__Task to carry out__
The answer must consist of the entire listing, repeated exactly.

__Dataset excerpt__

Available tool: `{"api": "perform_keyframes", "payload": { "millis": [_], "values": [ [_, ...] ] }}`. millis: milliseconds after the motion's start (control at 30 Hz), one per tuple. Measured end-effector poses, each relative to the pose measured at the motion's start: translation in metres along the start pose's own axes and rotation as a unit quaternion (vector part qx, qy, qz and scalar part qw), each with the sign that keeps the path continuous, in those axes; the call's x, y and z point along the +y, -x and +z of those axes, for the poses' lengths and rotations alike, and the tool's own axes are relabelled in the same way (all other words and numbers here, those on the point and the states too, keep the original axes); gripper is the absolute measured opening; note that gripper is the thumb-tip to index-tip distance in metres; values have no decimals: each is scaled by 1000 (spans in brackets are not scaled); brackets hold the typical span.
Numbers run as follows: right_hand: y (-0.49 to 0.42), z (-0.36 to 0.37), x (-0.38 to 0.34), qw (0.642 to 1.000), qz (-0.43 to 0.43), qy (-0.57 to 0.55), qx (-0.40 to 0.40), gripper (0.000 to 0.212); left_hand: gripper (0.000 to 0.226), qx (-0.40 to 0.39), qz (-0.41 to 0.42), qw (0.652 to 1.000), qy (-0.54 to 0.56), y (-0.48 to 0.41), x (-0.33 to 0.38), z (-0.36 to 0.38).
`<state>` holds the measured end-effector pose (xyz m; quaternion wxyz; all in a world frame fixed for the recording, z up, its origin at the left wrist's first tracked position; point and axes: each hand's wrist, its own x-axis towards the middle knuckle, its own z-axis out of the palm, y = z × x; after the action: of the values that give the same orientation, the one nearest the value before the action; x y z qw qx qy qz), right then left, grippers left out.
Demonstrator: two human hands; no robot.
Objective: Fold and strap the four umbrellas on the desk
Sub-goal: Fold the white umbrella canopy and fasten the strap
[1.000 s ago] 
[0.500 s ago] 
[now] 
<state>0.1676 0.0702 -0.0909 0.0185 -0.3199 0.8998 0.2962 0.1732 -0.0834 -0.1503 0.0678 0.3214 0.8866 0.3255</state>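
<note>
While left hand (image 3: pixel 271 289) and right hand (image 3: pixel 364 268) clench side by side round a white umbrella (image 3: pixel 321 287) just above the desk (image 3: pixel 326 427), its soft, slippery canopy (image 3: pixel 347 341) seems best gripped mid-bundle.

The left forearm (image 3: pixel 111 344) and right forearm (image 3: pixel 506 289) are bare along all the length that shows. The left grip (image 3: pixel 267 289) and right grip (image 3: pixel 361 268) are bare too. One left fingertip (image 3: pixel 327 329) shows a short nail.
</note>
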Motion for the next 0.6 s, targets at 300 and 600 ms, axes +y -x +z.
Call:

__Exercise solution__
Available tool: `{"api": "perform_keyframes", "payload": { "millis": [_], "values": [ [_, ...] ] }}`. millis: milliseconds after the motion's start (control at 30 Hz), one per tuple. Measured end-effector poses, each relative to the pose measured at the motion's start: translation in metres along the start pose's own axes and rotation as a unit quaternion (vector part qx, qy, qz and scalar part qw), each with the sign that keeps the path continuous, in those axes; the call's x, y and z point along the +y, -x and +z of those axes, for the poses' lengths and rotations alike, and the tool's own axes are relabelled in the same way (all other words and numbers here, those on the point and the states too, keep the original axes); gripper is the absolute measured opening; note that gripper is the thumb-tip to index-tip distance in metres; values have no decimals: each is scaled by 1000 (spans in brackets are not scaled); brackets hold the typical span.
Numbers run as follows: right_hand: y (-0.49 to 0.42), z (-0.36 to 0.37), x (-0.38 to 0.34), qw (0.642 to 1.000), qz (-0.43 to 0.43), qy (-0.57 to 0.55), qx (-0.40 to 0.40), gripper (0.000 to 0.212); left_hand: gripper (0.000 to 0.226), qx (-0.40 to 0.39), qz (-0.41 to 0.42), qw (0.652 to 1.000), qy (-0.54 to 0.56), y (-0.48 to 0.41), x (-0.33 to 0.38), z (-0.36 to 0.38).
`<state>` holds the measured end-effector pose (xyz m; quaternion wxyz; all in a world frame fixed for the recording, z up, its origin at the left wrist's first tracked position; point and axes: each hand's wrist, its own x-axis towards the middle knuckle, its own z-axis out of the palm, y = z × x; after the action: of the values that give the same orientation, the one nearest the value before the action; x y z qw qx qy qz), right then left, grippers left out.
Demonstrator: two human hands; no robot.
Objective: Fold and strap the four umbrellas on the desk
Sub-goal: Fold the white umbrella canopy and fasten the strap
[1.000 s ago] 
[0.500 s ago] 
[now] 
<state>0.1676 0.0702 -0.0909 0.0185 -0.3199 0.8998 0.2962 0.1732 -0.0834 -0.1503 0.0678 0.3214 0.8866 0.3255</state>
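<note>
While left hand (image 3: pixel 271 289) and right hand (image 3: pixel 364 268) clench side by side round a white umbrella (image 3: pixel 321 287) just above the desk (image 3: pixel 326 427), its soft, slippery canopy (image 3: pixel 347 341) seems best gripped mid-bundle.

The left forearm (image 3: pixel 111 344) and right forearm (image 3: pixel 506 289) are bare along all the length that shows. The left grip (image 3: pixel 267 289) and right grip (image 3: pixel 361 268) are bare too. One left fingertip (image 3: pixel 327 329) shows a short nail.
</note>
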Motion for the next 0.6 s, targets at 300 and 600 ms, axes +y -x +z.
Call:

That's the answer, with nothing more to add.